▶ Exercise
Retype only the lines that run from the top of the material below to the line bearing "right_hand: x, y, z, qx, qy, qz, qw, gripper", inclusive, and keep the pictures out.

▶ Dataset records
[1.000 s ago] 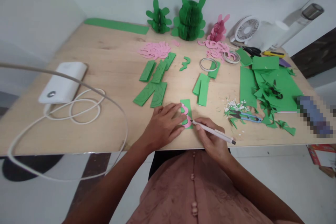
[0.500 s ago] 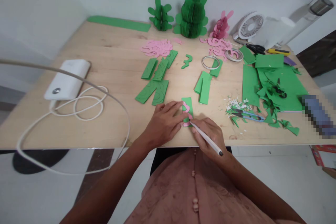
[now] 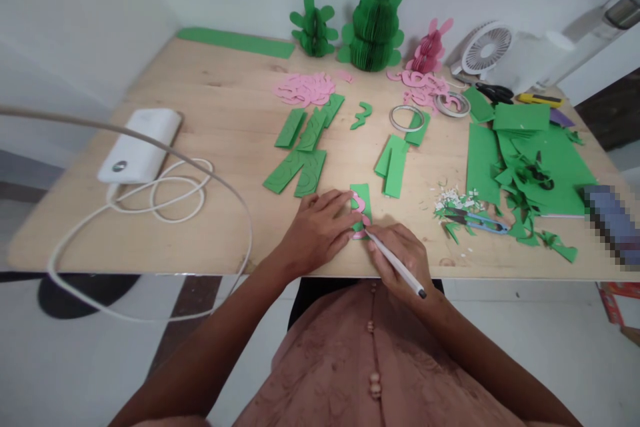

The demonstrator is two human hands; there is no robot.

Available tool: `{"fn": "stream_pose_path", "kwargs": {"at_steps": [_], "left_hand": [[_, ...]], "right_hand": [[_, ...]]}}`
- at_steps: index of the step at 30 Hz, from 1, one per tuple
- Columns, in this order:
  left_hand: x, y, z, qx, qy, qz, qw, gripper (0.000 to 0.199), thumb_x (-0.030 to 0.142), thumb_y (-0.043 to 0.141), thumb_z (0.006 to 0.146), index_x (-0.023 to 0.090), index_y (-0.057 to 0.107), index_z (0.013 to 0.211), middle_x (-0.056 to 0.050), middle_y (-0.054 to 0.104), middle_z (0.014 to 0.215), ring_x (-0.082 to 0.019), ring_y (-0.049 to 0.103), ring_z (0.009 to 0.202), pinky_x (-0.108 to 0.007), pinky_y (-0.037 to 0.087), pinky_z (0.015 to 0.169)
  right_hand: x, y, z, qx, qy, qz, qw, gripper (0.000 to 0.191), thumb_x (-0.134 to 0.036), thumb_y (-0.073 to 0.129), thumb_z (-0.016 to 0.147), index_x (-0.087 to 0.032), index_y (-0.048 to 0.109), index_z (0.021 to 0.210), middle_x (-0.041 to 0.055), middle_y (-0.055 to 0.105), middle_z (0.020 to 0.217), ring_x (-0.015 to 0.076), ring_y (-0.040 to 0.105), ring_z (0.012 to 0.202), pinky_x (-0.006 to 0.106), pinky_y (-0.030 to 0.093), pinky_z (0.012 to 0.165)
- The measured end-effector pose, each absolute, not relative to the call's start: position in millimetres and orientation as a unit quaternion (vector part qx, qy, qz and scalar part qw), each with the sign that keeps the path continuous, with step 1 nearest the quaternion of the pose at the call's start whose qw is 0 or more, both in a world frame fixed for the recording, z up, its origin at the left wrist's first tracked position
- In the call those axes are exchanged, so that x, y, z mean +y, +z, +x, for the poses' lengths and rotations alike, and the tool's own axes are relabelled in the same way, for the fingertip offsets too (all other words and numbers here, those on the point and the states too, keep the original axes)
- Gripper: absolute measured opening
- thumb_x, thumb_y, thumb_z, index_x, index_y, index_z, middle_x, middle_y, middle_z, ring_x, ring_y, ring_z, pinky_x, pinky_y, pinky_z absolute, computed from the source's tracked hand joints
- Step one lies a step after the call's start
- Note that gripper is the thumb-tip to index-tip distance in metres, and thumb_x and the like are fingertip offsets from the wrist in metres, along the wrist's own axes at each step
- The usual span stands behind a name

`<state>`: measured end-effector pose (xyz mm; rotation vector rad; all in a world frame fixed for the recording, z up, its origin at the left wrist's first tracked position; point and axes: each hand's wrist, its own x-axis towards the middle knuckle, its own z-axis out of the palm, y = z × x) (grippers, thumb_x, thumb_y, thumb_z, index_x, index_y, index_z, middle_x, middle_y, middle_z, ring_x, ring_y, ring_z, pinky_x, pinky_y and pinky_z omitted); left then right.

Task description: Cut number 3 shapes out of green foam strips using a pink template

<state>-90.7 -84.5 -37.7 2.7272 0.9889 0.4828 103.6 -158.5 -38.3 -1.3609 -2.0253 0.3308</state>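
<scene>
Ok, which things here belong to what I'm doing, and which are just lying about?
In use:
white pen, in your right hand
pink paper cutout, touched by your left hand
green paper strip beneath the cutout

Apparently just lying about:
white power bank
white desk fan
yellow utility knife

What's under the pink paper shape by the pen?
A green paper strip; it sticks out past the pink shape. The left hand and the pink hide parts of it.

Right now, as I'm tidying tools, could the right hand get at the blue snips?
Probably: nothing tall stands between the right hand and the blue snips, though the pen it holds may hinder.
</scene>
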Motion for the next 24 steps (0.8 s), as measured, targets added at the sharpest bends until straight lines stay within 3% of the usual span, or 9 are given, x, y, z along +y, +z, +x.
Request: {"fn": "stream_pose_path", "kwargs": {"at_steps": [11,24], "left_hand": [[-83.0,-34.7,-89.8,0.338,0.156,0.923,0.095,0.031,0.019,0.048,0.091,0.025,0.065,0.116,-0.010,0.054,0.139,-0.029,0.048,0.126,-0.045,0.037,0.094],[-83.8,-36.5,-90.2,0.343,0.161,0.919,0.104,0.027,0.029,0.048,0.095,0.027,0.066,0.116,-0.009,0.053,0.141,-0.029,0.047,0.127,-0.045,0.037,0.094]], "right_hand": [[-158.4,-39.0,103.2,-0.777,0.121,-0.517,0.338,0.030,-0.018,0.049,0.094,-0.020,0.064,0.120,0.0087,0.074,0.095,0.0224,0.067,0.082,0.038,0.055,0.078],[-158.1,-33.5,101.3,-0.761,0.141,-0.522,0.358,0.027,-0.018,0.050,0.093,-0.021,0.066,0.115,0.0079,0.075,0.096,0.0216,0.067,0.079,0.037,0.054,0.075]]}}
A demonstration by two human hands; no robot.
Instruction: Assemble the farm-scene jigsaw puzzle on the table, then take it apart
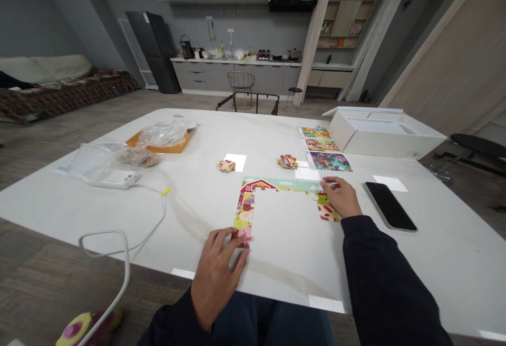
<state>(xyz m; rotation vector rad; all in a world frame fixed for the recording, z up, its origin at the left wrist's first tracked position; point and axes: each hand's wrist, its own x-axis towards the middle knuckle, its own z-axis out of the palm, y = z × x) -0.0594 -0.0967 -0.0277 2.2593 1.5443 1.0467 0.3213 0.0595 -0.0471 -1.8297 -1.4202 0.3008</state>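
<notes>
In the head view, steady, flat pressure should best keep the tabs seated. The left hand (216, 264), loosely spread, touches the puzzle border (292, 185) at its lower left end; whether the right hand (343, 197) pinches its top right corner is unclear. Three-sided, farm-printed, it lies on the desk (284, 240).

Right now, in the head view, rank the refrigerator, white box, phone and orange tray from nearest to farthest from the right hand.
1. Phone, just right of the right hand.
2. White box, at right, farther back.
3. Orange tray, well left.
4. Refrigerator, across the room.
</notes>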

▶ Reply to the task
[1.000 s ago] 
[0.500 s ago] 
[now] 

The demonstrator is two human hands; there is no robot.

Available tool: `{"fn": "stream_pose_path", "kwargs": {"at_steps": [_], "left_hand": [[_, ...]], "right_hand": [[_, ...]]}}`
- at_steps: index of the step at 30 Hz, from 1, one per tuple
- Columns, in this order:
  left_hand: x, y, z, qx, qy, qz, qw, gripper (0.000 to 0.199), thumb_x (-0.030 to 0.142), thumb_y (-0.043 to 0.141), thumb_z (0.006 to 0.146), index_x (-0.023 to 0.090), index_y (-0.057 to 0.107), index_z (0.013 to 0.211), middle_x (-0.056 to 0.050), middle_y (-0.054 to 0.104), middle_z (0.014 to 0.215), ring_x (-0.082 to 0.019), ring_y (-0.049 to 0.103), ring_z (0.009 to 0.202), pinky_x (-0.108 to 0.007), pinky_y (-0.037 to 0.087), pinky_z (0.015 to 0.169)
  right_hand: x, y, z, qx, qy, qz, qw, gripper (0.000 to 0.191), thumb_x (-0.134 to 0.036), thumb_y (-0.073 to 0.129), thumb_z (-0.016 to 0.147), index_x (-0.087 to 0.032), index_y (-0.048 to 0.109), index_z (0.021 to 0.210), middle_x (-0.041 to 0.055), middle_y (-0.055 to 0.105), middle_z (0.020 to 0.217), ring_x (-0.015 to 0.076), ring_y (-0.040 to 0.105), ring_z (0.012 to 0.202), pinky_x (-0.006 to 0.106), pinky_y (-0.030 to 0.093), pinky_z (0.012 to 0.165)

This output has come to an end.